### Problem
Below are several records. Retype exactly those lines running from the one with "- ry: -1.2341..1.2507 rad" through the one with "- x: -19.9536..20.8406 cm", end lines included, and no others.

### Exercise inputs

+ + + +

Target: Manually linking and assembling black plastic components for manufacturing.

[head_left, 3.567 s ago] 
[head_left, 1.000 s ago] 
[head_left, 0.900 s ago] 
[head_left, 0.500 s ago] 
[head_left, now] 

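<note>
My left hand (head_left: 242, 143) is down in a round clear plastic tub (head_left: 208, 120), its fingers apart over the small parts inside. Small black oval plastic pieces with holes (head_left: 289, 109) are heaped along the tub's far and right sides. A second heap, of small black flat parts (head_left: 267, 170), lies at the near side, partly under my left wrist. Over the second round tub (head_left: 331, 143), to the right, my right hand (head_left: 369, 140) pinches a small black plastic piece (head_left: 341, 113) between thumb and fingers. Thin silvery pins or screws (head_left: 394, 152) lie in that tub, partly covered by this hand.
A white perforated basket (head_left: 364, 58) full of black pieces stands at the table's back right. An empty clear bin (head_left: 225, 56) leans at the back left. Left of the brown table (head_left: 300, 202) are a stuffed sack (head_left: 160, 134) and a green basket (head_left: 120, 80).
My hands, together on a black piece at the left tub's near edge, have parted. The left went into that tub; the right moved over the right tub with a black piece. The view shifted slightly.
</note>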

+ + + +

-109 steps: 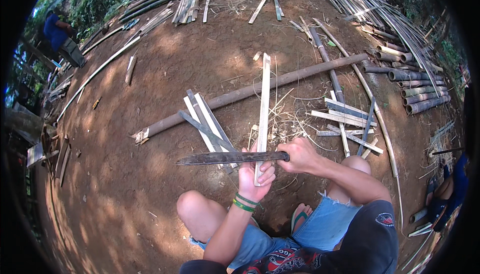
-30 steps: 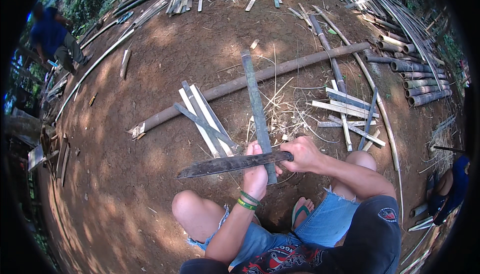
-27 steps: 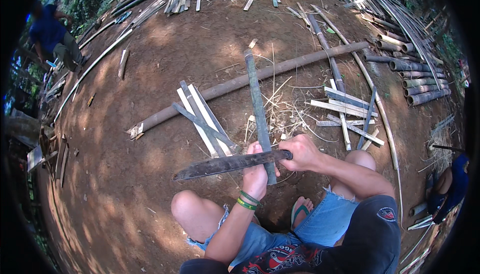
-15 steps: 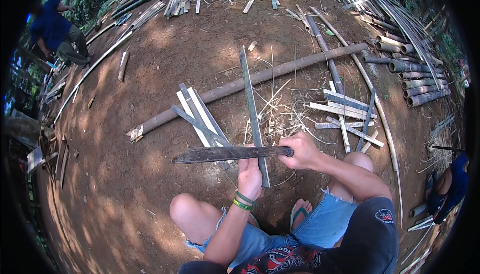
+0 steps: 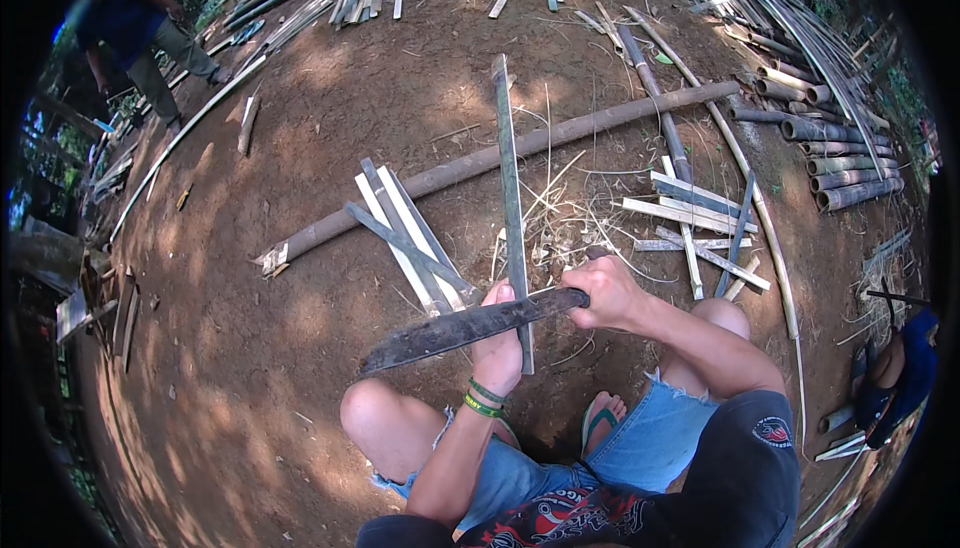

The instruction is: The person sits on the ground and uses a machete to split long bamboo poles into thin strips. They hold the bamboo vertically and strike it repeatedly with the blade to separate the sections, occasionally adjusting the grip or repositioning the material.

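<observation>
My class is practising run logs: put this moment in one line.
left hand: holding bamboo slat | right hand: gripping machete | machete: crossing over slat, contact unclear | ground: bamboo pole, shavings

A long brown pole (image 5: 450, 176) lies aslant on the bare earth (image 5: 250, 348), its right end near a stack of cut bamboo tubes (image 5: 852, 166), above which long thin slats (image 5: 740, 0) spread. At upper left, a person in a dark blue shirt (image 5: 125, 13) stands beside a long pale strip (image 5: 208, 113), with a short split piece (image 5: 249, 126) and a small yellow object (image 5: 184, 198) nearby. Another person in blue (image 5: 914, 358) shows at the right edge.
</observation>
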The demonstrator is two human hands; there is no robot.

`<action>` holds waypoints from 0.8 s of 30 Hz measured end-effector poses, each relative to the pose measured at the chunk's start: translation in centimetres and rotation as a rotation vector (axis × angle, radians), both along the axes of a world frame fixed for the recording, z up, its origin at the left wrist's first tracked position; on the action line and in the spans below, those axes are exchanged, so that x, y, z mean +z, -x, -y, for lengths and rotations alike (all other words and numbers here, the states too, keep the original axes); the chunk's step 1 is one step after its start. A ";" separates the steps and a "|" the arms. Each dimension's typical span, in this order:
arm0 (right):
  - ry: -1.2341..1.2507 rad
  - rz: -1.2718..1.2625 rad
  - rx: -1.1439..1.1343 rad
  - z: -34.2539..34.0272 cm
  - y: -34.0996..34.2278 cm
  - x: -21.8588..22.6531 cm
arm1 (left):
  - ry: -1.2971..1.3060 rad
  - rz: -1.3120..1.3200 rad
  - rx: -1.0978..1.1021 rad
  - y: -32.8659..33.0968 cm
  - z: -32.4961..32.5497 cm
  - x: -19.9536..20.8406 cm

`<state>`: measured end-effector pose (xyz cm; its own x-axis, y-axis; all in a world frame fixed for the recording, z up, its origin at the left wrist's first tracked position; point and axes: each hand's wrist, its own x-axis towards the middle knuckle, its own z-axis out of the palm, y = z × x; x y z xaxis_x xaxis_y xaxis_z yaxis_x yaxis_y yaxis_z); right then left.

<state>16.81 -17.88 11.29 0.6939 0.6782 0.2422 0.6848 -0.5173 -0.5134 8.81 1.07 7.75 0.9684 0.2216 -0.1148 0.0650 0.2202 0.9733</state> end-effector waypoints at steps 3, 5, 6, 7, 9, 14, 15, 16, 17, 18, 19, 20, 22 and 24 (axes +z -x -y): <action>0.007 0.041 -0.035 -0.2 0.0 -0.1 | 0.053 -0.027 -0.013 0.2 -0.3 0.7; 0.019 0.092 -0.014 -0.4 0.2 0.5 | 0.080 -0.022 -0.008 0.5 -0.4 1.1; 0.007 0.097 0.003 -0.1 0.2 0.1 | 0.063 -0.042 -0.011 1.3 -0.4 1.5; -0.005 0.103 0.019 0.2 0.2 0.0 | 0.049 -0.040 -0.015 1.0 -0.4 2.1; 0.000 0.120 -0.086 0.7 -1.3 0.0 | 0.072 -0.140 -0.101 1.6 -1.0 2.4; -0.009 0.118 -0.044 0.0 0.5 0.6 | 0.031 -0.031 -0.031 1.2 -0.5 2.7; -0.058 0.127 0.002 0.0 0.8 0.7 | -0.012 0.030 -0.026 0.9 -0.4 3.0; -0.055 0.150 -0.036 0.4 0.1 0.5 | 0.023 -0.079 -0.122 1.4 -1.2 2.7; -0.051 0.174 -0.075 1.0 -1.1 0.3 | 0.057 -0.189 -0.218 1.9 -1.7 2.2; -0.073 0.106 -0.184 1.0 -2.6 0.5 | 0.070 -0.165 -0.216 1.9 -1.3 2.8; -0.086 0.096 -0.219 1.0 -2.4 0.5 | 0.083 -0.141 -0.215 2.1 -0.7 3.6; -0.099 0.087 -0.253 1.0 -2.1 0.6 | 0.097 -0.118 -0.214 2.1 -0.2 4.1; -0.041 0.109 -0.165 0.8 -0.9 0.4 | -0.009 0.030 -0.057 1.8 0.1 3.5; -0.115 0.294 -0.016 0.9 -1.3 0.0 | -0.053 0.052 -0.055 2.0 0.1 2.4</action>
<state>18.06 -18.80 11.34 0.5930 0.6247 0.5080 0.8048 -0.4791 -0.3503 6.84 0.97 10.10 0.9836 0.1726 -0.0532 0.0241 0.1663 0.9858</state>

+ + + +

### Solution for this problem
  - ry: -1.2341..1.2507 rad
  - rz: -1.2718..1.2625 rad
  - rx: -1.1439..1.1343 rad
  - z: -34.2539..34.0272 cm
  - y: -34.0996..34.2278 cm
  - x: -21.8588..22.6531 cm
arm1 (left):
  - ry: -1.2971..1.3060 rad
  - rz: -1.3120..1.3200 rad
  - rx: -1.0978..1.1021 rad
  - y: -32.8659..33.0968 cm
  - z: -32.4961..32.5497 cm
  - x: -19.9536..20.8406 cm

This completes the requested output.